PROBLEM STATEMENT.
Without the pictures, write out every entry that follows exactly.

(Collected data)
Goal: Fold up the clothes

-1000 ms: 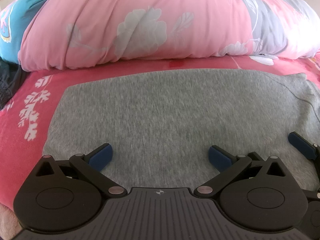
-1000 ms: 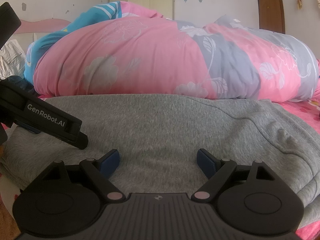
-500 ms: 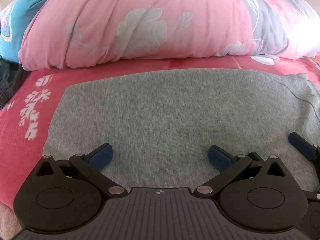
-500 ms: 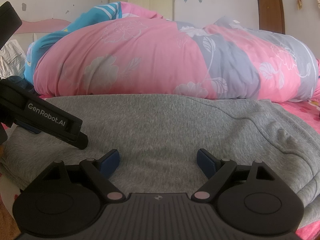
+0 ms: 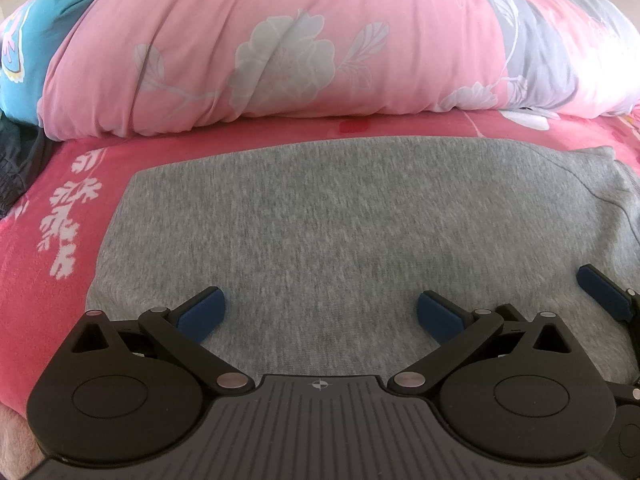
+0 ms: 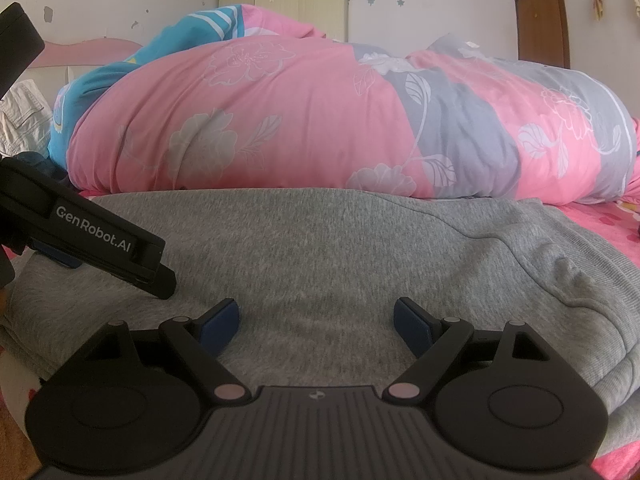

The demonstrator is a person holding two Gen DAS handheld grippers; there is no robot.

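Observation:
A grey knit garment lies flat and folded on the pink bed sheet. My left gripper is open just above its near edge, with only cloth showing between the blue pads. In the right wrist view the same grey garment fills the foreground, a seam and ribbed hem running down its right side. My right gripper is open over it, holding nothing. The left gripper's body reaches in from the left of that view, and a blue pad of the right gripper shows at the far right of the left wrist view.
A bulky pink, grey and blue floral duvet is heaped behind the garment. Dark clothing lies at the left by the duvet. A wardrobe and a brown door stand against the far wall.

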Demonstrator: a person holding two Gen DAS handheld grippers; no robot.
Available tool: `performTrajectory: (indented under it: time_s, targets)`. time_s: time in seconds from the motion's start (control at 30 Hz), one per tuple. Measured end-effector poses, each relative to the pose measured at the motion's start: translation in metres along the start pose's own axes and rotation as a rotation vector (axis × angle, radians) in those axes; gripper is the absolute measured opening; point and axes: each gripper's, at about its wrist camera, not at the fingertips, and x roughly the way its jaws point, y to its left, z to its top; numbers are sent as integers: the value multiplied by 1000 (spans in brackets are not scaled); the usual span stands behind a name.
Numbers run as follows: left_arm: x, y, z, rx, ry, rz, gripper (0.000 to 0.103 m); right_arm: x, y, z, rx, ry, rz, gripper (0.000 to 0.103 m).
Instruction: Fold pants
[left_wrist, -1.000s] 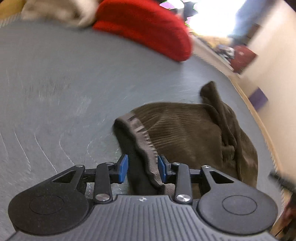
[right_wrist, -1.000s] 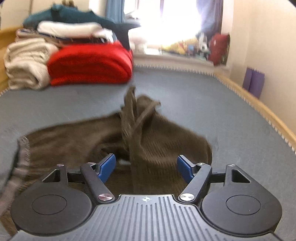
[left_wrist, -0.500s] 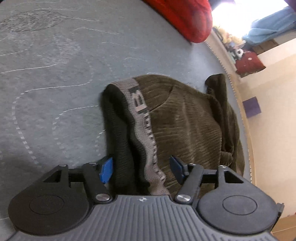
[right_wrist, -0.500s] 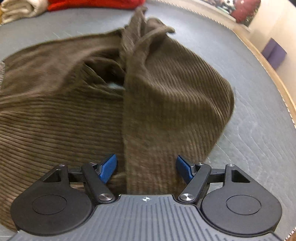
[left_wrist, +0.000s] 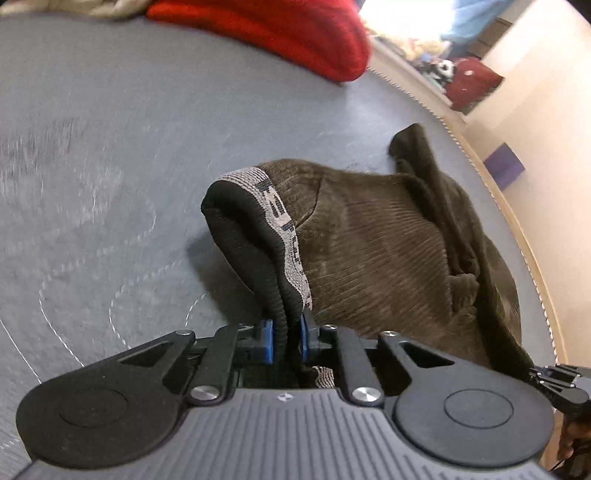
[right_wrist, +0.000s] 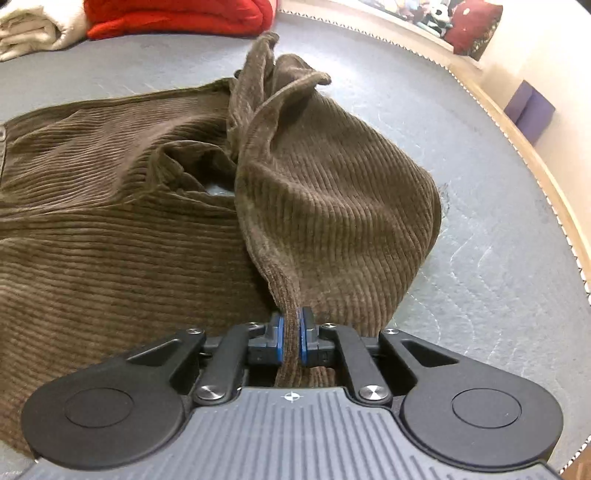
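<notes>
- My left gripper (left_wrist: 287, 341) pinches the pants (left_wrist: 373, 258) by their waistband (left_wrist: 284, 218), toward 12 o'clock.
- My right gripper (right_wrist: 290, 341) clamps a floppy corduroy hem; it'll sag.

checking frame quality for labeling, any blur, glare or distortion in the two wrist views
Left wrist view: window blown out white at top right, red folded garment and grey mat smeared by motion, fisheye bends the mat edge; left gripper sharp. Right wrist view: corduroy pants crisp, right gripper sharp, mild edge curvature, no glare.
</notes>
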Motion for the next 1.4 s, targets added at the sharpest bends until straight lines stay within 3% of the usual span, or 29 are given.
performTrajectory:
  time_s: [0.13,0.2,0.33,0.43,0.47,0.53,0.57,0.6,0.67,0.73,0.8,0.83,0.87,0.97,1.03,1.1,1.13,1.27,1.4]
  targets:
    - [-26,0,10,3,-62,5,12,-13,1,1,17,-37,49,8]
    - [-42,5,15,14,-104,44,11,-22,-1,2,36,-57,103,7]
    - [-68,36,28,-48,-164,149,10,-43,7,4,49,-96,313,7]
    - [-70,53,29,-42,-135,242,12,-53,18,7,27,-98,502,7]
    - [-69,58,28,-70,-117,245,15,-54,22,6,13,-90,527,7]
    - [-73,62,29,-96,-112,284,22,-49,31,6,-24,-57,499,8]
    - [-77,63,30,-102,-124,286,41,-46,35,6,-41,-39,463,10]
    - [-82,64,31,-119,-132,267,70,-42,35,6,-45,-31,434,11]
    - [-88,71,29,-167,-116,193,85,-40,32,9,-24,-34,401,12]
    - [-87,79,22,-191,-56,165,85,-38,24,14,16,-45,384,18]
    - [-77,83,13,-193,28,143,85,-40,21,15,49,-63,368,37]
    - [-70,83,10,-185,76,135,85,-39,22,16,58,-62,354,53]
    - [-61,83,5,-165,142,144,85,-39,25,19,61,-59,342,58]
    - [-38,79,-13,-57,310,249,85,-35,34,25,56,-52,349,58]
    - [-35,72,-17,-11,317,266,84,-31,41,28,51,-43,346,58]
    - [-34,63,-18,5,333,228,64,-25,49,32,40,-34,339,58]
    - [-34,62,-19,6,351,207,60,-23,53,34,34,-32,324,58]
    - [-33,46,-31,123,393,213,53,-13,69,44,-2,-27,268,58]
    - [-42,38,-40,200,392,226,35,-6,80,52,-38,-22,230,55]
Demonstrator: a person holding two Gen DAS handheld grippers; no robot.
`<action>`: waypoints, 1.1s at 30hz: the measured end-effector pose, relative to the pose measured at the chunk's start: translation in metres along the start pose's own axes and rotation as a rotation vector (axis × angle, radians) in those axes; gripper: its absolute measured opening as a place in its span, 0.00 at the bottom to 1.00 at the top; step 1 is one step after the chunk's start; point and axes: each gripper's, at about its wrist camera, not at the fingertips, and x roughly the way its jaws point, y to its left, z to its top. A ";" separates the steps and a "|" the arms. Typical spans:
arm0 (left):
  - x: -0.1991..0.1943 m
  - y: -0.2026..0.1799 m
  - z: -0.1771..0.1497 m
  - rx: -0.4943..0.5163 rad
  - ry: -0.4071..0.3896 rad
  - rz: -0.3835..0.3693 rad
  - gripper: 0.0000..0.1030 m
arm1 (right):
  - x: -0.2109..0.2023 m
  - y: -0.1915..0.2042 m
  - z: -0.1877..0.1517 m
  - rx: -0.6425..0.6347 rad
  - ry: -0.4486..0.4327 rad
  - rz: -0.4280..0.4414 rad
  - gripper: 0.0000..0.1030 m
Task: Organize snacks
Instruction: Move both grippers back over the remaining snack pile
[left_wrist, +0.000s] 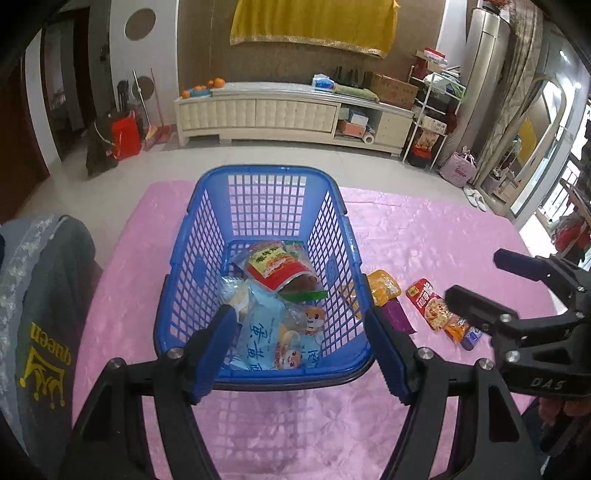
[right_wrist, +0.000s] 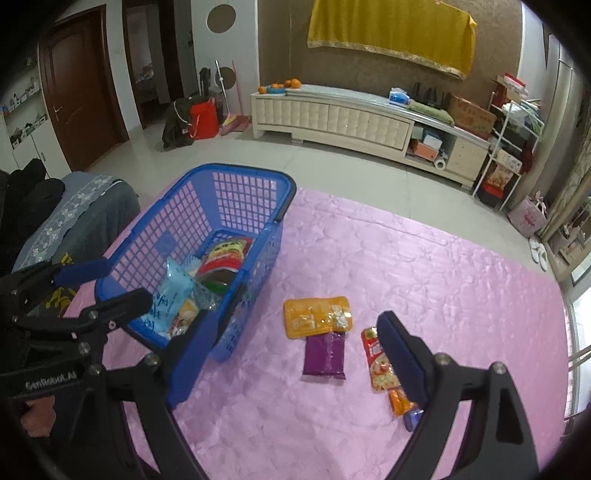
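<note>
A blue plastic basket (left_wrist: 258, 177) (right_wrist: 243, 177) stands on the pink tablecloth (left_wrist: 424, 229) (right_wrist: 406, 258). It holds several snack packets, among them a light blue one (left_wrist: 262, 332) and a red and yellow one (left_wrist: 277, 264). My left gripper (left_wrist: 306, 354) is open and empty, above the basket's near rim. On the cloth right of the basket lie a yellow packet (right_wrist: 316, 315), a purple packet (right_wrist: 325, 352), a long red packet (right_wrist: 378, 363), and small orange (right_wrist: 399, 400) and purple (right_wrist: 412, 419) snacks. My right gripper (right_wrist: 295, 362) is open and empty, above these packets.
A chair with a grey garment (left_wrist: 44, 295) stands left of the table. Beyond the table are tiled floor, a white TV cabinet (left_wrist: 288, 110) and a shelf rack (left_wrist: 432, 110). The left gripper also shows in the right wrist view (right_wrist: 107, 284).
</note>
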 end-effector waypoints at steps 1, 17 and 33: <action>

ANSWER TO THE EXERCISE.
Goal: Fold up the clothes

-1000 ms: 
-1000 ms: 
-500 ms: 
-500 ms: 
+0 ms: 
+0 ms: 

The demonstrator is a person holding two Gen DAS handheld grippers; there is no robot.

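Observation:
A grey knit garment lies flat and folded on the pink bed sheet. My left gripper is open just above its near edge, with only cloth showing between the blue pads. In the right wrist view the same grey garment fills the foreground, a seam and ribbed hem running down its right side. My right gripper is open over it, holding nothing. The left gripper's body reaches in from the left of that view, and a blue pad of the right gripper shows at the far right of the left wrist view.
A bulky pink, grey and blue floral duvet is heaped behind the garment. Dark clothing lies at the left by the duvet. A wardrobe and a brown door stand against the far wall.
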
Demonstrator: a person holding two Gen DAS handheld grippers; no robot.
Available tool: `performTrajectory: (indented under it: time_s, targets)`. time_s: time in seconds from the motion's start (control at 30 Hz), one per tuple. Measured end-effector poses, each relative to the pose measured at the motion's start: translation in metres along the start pose's own axes and rotation as a rotation vector (axis × angle, radians) in those axes; gripper is the absolute measured opening; point and axes: each gripper's, at about its wrist camera, not at the fingertips, and x roughly the way its jaws point, y to its left, z to its top; numbers are sent as integers: the value multiplied by 1000 (spans in brackets are not scaled); the usual span stands behind a name.
Numbers run as follows: left_arm: x, y, z, rx, ry, rz, gripper (0.000 to 0.103 m); right_arm: x, y, z, rx, ry, rz, gripper (0.000 to 0.103 m).
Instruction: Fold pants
[left_wrist, -1.000s] 
[right_wrist, -1.000s] 
[left_wrist, -0.500s] 
[right_wrist, -0.500s] 
[left_wrist, +0.000s] 
[right_wrist, +0.000s] 
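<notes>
- My left gripper (left_wrist: 287, 341) pinches the pants (left_wrist: 373, 258) by their waistband (left_wrist: 284, 218), toward 12 o'clock.
- My right gripper (right_wrist: 290, 341) clamps a floppy corduroy hem; it'll sag.

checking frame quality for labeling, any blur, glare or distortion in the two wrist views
Left wrist view: window blown out white at top right, red folded garment and grey mat smeared by motion, fisheye bends the mat edge; left gripper sharp. Right wrist view: corduroy pants crisp, right gripper sharp, mild edge curvature, no glare.
</notes>
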Motion for the next 1.4 s, targets added at the sharpest bends until straight lines stay within 3% of the usual span, or 29 are given.
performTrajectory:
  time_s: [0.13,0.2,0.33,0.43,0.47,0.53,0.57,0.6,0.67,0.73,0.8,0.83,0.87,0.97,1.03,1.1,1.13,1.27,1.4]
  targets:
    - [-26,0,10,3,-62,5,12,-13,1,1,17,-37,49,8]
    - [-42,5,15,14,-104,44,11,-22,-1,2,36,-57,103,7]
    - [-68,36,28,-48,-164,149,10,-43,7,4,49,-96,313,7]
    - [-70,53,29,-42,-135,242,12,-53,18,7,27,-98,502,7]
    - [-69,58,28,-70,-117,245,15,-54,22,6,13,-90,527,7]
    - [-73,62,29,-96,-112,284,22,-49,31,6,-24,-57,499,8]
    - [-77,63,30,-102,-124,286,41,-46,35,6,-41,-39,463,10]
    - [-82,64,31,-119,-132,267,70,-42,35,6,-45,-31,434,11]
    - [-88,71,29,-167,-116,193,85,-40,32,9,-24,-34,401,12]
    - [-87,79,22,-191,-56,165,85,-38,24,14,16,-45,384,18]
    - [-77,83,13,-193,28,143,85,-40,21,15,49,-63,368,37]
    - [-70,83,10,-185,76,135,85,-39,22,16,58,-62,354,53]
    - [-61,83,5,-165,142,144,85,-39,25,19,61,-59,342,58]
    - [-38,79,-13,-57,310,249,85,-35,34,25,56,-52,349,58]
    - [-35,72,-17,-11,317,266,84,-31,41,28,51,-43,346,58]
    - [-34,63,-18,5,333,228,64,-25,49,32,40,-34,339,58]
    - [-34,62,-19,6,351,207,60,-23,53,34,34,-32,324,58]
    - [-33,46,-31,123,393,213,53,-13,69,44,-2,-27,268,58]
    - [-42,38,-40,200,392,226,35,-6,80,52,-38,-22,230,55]
Demonstrator: a person holding two Gen DAS handheld grippers; no robot.
`<action>`: waypoints, 1.1s at 30hz: the measured end-effector pose, relative to the pose measured at the chunk's start: translation in metres along the start pose's own axes and rotation as a rotation vector (axis × angle, radians) in those axes; gripper: its absolute measured opening as a place in its span, 0.00 at the bottom to 1.00 at the top; step 1 is one step after the chunk's start; point and axes: each gripper's, at about its wrist camera, not at the fingertips, and x roughly the way its jaws point, y to its left, z to its top. A ";" separates the steps and a "|" the arms. Typical spans:
arm0 (left):
  - x: -0.1991..0.1943 m
  - y: -0.2026..0.1799 m
  - z: -0.1771..0.1497 m
  - rx: -0.4943..0.5163 rad
  - ry: -0.4071..0.3896 rad
  - rz: -0.3835..0.3693 rad
  - gripper: 0.0000..0.1030 m
arm1 (right):
  - x: -0.2109..0.2023 m
  - y: -0.1915..0.2042 m
  - z: -0.1877..0.1517 m
  - rx: -0.6425..0.6347 rad
  - ry: -0.4486..0.4327 rad
  - rz: -0.4280..0.4414 rad
  - gripper: 0.0000..0.1030 m
Task: Organize snacks
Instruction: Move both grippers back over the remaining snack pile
[left_wrist, +0.000s] 
[right_wrist, +0.000s] 
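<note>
A blue plastic basket (left_wrist: 258, 177) (right_wrist: 243, 177) stands on the pink tablecloth (left_wrist: 424, 229) (right_wrist: 406, 258). It holds several snack packets, among them a light blue one (left_wrist: 262, 332) and a red and yellow one (left_wrist: 277, 264). My left gripper (left_wrist: 306, 354) is open and empty, above the basket's near rim. On the cloth right of the basket lie a yellow packet (right_wrist: 316, 315), a purple packet (right_wrist: 325, 352), a long red packet (right_wrist: 378, 363), and small orange (right_wrist: 399, 400) and purple (right_wrist: 412, 419) snacks. My right gripper (right_wrist: 295, 362) is open and empty, above these packets.
A chair with a grey garment (left_wrist: 44, 295) stands left of the table. Beyond the table are tiled floor, a white TV cabinet (left_wrist: 288, 110) and a shelf rack (left_wrist: 432, 110). The left gripper also shows in the right wrist view (right_wrist: 107, 284).
</note>
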 end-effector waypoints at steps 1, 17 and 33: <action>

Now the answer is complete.